## EXERCISE DESCRIPTION
Every line of the data should be output word for word.

[Extracted data entries]
*** Block opens ***

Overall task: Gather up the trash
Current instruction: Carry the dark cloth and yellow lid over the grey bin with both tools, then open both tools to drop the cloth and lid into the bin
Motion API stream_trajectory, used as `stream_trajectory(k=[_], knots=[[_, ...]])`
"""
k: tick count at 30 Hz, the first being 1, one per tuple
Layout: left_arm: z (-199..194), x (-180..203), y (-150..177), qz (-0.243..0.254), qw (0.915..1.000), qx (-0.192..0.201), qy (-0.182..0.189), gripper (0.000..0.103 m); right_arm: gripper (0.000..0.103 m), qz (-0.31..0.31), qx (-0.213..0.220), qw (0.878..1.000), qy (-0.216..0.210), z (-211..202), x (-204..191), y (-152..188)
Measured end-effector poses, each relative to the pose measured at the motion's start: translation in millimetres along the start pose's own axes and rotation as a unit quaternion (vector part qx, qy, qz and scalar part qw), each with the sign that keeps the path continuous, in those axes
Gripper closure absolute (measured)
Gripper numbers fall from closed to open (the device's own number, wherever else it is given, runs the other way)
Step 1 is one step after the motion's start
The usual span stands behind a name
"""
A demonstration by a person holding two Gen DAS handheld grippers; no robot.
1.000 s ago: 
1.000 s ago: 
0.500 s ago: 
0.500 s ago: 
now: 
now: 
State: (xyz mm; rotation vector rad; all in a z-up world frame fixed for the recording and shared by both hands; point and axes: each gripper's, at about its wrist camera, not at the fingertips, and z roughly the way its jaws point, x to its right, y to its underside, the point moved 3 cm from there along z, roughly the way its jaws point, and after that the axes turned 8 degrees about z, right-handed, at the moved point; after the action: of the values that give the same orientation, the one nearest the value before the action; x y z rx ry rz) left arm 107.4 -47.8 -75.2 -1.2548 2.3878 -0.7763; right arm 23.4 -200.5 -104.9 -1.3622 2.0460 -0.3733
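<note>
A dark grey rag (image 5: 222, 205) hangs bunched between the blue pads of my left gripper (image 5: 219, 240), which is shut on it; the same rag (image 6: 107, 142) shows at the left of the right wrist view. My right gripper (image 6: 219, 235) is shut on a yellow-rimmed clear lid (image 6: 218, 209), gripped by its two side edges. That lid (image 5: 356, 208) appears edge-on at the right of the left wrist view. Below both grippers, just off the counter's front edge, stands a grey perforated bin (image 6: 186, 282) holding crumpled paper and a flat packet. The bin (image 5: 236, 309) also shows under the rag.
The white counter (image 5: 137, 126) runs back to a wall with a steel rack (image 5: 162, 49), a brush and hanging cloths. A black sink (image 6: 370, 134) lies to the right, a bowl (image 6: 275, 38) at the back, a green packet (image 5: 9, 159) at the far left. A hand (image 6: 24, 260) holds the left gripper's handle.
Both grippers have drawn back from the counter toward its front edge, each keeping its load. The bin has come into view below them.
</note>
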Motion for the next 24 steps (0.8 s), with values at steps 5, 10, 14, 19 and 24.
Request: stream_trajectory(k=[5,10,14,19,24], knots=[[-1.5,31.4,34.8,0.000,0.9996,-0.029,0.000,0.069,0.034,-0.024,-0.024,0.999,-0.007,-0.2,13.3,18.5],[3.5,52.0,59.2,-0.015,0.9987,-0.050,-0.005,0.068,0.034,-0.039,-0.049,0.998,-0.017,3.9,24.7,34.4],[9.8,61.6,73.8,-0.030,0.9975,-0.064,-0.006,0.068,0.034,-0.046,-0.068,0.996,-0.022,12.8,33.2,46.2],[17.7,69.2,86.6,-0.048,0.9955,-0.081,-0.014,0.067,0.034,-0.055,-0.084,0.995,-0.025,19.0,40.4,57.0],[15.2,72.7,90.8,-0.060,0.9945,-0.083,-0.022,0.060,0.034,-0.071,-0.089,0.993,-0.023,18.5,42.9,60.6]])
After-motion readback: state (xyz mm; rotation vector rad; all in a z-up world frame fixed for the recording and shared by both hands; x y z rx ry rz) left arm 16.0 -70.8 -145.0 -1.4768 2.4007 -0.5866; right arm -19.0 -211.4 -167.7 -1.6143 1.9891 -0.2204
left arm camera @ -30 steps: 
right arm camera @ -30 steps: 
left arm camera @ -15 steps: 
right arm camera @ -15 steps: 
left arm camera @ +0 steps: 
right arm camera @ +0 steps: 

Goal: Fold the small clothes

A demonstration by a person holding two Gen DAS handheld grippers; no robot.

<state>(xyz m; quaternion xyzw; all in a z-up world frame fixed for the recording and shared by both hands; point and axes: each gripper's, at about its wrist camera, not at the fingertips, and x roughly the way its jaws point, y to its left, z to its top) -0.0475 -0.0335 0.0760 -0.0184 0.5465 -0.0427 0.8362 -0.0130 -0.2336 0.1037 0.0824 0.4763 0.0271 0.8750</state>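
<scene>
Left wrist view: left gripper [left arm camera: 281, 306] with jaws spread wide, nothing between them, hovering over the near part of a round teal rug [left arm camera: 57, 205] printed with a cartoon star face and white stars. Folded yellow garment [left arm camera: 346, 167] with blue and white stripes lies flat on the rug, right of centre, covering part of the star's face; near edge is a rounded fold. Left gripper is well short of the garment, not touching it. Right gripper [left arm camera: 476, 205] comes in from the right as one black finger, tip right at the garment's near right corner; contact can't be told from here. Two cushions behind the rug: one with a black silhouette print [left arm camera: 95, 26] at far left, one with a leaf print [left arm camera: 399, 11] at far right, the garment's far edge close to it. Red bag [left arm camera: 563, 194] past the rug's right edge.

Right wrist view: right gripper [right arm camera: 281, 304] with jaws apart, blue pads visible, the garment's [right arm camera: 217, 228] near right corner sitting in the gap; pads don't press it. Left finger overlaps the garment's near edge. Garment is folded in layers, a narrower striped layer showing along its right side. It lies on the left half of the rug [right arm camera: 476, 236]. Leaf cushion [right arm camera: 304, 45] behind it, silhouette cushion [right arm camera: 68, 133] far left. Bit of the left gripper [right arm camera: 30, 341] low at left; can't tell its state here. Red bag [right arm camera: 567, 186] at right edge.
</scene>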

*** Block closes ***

## RESPONSE TO THIS EXERCISE
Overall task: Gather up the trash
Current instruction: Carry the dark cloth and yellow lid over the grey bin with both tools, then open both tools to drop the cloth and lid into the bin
Motion API stream_trajectory, used as `stream_trajectory(k=[_], knots=[[_, ...]])`
"""
k: tick count at 30 Hz, the first being 1, one per tuple
Layout: left_arm: z (-199..194), x (-180..203), y (-150..177), qz (-0.243..0.254), qw (0.915..1.000), qx (-0.192..0.201), qy (-0.182..0.189), gripper (0.000..0.103 m); right_arm: gripper (0.000..0.103 m), qz (-0.31..0.31), qx (-0.213..0.220), qw (0.878..1.000), qy (-0.216..0.210), z (-211..202), x (-204..191), y (-152..188)
Measured end-effector poses, each relative to the pose measured at the motion's start: translation in millimetres along the start pose's own axes and rotation as a unit quaternion (vector part qx, qy, qz and scalar part qw), each with the sign that keeps the path continuous, in those axes
Gripper closure absolute (measured)
Gripper numbers fall from closed to open (the device's own number, wherever else it is given, runs the other way)
Step 1 is one step after the motion's start
The usual span stands behind a name
"""
A demonstration by a person holding two Gen DAS handheld grippers; no robot.
1.000 s ago: 
1.000 s ago: 
0.500 s ago: 
0.500 s ago: 
now: 
now: 
State: (xyz mm; rotation vector rad; all in a z-up world frame fixed for the recording and shared by both hands; point and axes: each gripper's, at about its wrist camera, not at the fingertips, and z roughly the way its jaws point, x to its right, y to its underside, the point moved 3 cm from there along z, roughly the way its jaws point, and after that the axes turned 8 degrees about z, right-handed, at the moved point; after the action: of the values that give the same orientation, the one nearest the value before the action; x y z rx ry rz) left arm 107.4 -47.8 -75.2 -1.2548 2.3878 -0.7763; right arm 23.4 -200.5 -104.9 -1.3622 2.0460 -0.3733
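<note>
A dark grey rag (image 5: 222, 205) hangs bunched between the blue pads of my left gripper (image 5: 219, 240), which is shut on it; the same rag (image 6: 107, 142) shows at the left of the right wrist view. My right gripper (image 6: 219, 235) is shut on a yellow-rimmed clear lid (image 6: 218, 209), gripped by its two side edges. That lid (image 5: 356, 208) appears edge-on at the right of the left wrist view. Below both grippers, just off the counter's front edge, stands a grey perforated bin (image 6: 186, 282) holding crumpled paper and a flat packet. The bin (image 5: 236, 309) also shows under the rag.
The white counter (image 5: 137, 126) runs back to a wall with a steel rack (image 5: 162, 49), a brush and hanging cloths. A black sink (image 6: 370, 134) lies to the right, a bowl (image 6: 275, 38) at the back, a green packet (image 5: 9, 159) at the far left. A hand (image 6: 24, 260) holds the left gripper's handle.
Both grippers have drawn back from the counter toward its front edge, each keeping its load. The bin has come into view below them.
</note>
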Motion for the next 24 steps (0.8 s), with values at steps 5, 10, 14, 19 and 24.
Request: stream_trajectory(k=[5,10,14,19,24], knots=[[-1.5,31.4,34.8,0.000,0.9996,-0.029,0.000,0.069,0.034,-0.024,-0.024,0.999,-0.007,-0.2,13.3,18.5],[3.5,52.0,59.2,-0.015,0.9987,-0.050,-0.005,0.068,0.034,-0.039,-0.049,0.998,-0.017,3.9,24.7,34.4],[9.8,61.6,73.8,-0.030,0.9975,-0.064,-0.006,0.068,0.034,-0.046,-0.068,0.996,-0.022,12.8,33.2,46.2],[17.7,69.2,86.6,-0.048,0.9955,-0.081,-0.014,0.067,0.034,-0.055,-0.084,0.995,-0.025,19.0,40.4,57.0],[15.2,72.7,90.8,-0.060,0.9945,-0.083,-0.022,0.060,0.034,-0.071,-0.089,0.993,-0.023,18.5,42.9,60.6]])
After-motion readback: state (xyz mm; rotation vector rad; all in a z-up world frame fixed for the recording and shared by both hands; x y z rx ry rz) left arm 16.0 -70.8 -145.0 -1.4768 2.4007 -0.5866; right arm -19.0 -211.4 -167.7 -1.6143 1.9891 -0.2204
left arm camera @ -30 steps: 
right arm camera @ -30 steps: 
left arm camera @ -15 steps: 
right arm camera @ -15 steps: 
left arm camera @ +0 steps: 
right arm camera @ +0 steps: 

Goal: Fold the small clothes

A demonstration by a person holding two Gen DAS handheld grippers; no robot.

<state>(xyz m; quaternion xyzw; all in a z-up world frame fixed for the recording and shared by both hands; point and axes: each gripper's, at about its wrist camera, not at the fingertips, and x roughly the way its jaws point, y to its left, z to its top) -0.0475 -0.0335 0.0760 -0.0184 0.5465 -0.0427 0.8362 -0.0130 -0.2336 0.1037 0.0824 0.4763 0.0271 0.8750</state>
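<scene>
Left wrist view: left gripper [left arm camera: 281, 306] with jaws spread wide, nothing between them, hovering over the near part of a round teal rug [left arm camera: 57, 205] printed with a cartoon star face and white stars. Folded yellow garment [left arm camera: 346, 167] with blue and white stripes lies flat on the rug, right of centre, covering part of the star's face; near edge is a rounded fold. Left gripper is well short of the garment, not touching it. Right gripper [left arm camera: 476, 205] comes in from the right as one black finger, tip right at the garment's near right corner; contact can't be told from here. Two cushions behind the rug: one with a black silhouette print [left arm camera: 95, 26] at far left, one with a leaf print [left arm camera: 399, 11] at far right, the garment's far edge close to it. Red bag [left arm camera: 563, 194] past the rug's right edge.

Right wrist view: right gripper [right arm camera: 281, 304] with jaws apart, blue pads visible, the garment's [right arm camera: 217, 228] near right corner sitting in the gap; pads don't press it. Left finger overlaps the garment's near edge. Garment is folded in layers, a narrower striped layer showing along its right side. It lies on the left half of the rug [right arm camera: 476, 236]. Leaf cushion [right arm camera: 304, 45] behind it, silhouette cushion [right arm camera: 68, 133] far left. Bit of the left gripper [right arm camera: 30, 341] low at left; can't tell its state here. Red bag [right arm camera: 567, 186] at right edge.
</scene>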

No further answer is required.